Between the years of 1892-1940, 3000 lynchings had occurred and 2600 victims were African American men. Lynching was a means of white supremacy and was used to prevent African Americans from achieving political, social, and economic success. They were often brutal and included torture of the victims. Lynchings were usually announced in the papers or mobs would drag victims out of police custody and bloodthirsty crowds would gather to watch and at times, collect “souvenirs” such as bones and fingers. The murderers and the crowds would then return to their homes at the end of the day and go about their normal lives until it was time for the next lynching. A common myth used by White Southerners was that mob action was warranted by the threat of Black male assault on White women. From post Civil War and throughout the jazz age, many women and organizations made strides to disprove this theory and encourage legislation for anti-lynching. Beginning in the late 19th century, women like Ida B. Wells Barnett and Mary Church Terrell used their writing talents to both disprove the protection of White women theory and also reveal the true horrors of lynching. Wells-Barnett also brazenly called out organizations, politicians and readers for their failure to speak out against lynching. She also called black people to arm themselves because it may have been the only way to avoid lynching when they were targeted. Mary Church Terrell addressed misconceptions about lynching and analyzed the reasons as to why it was still occurring at such a high rate. Both used graphic details and recounts of mob action and Wells-Barnett frequently compiled facts and statistics in order to convey her investigation and exposure findings. These methods were then used by the NAACP.
The NAACP was heavily influenced by women during the Jazz Age and relied on women as “anti-lynching crusaders.” As previously mentioned, the NAACP gained their investigation and exposure tactics from Ida B. Wells-Barnett. Other women’s organizations also contributed heavily to the NAACP and for the push of Anti-Lynching legislation. For example, the National Association of Colored Women’s Clubs (NACW), formed by Ida B. Wells-Barnett and Mary Church Terrell, pushed for legislation in Pennsylvania. Many women from the NACW also served in executive positions in the NAACP. White women in the South also joined the fight to end lynching and joined organizations such as the one formed by Jessie Daniel Ames, the Association of Southern Women for the Prevention of Lynching.

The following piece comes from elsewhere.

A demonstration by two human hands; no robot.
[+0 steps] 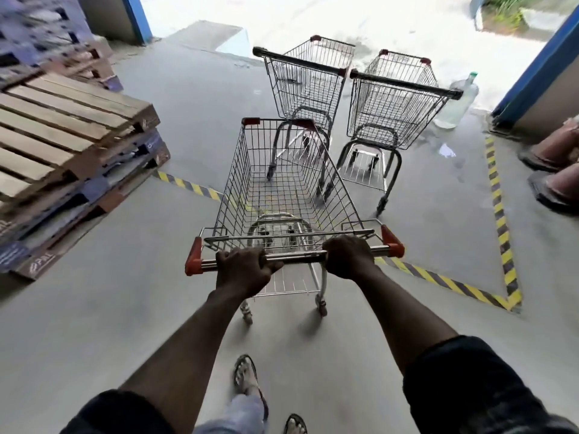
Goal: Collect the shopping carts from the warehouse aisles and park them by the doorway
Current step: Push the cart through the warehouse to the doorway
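While left hand (244,267), right hand (349,256) grip cart (282,186): parked carts (308,86) ahead, open floor (194,120) left.

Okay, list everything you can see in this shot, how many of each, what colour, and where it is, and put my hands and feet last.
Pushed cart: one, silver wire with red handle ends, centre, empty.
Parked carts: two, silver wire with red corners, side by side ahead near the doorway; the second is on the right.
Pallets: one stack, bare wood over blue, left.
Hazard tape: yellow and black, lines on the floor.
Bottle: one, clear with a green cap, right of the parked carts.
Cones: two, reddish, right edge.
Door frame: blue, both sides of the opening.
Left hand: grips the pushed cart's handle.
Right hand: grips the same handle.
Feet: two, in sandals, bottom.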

During the Jazz age, Abel Meeropol, a Jewish composer, wrote “Strange Fruit” which was sung by Billie Holiday. “Strange Fruit” was a song that addressed lynching in the South and though Billie Holiday may never have witnessed a lynching personally, it was certainly a song that she, as a Black woman, could relate to as lynching was a threat to all Black people. Though she feared retaliation for singing the song, Billie Holiday agreed to a special performance that would compliment the mood of the song. When it was time to sing, the waiters no longer served customers and all of the lights were dimmed to allow only one spotlight on Billie’s face. Once she was finished, she disappeared before the lights were turned back on. Though the song was controversial, Billie Holiday still won an award for the song and it is still popular until today.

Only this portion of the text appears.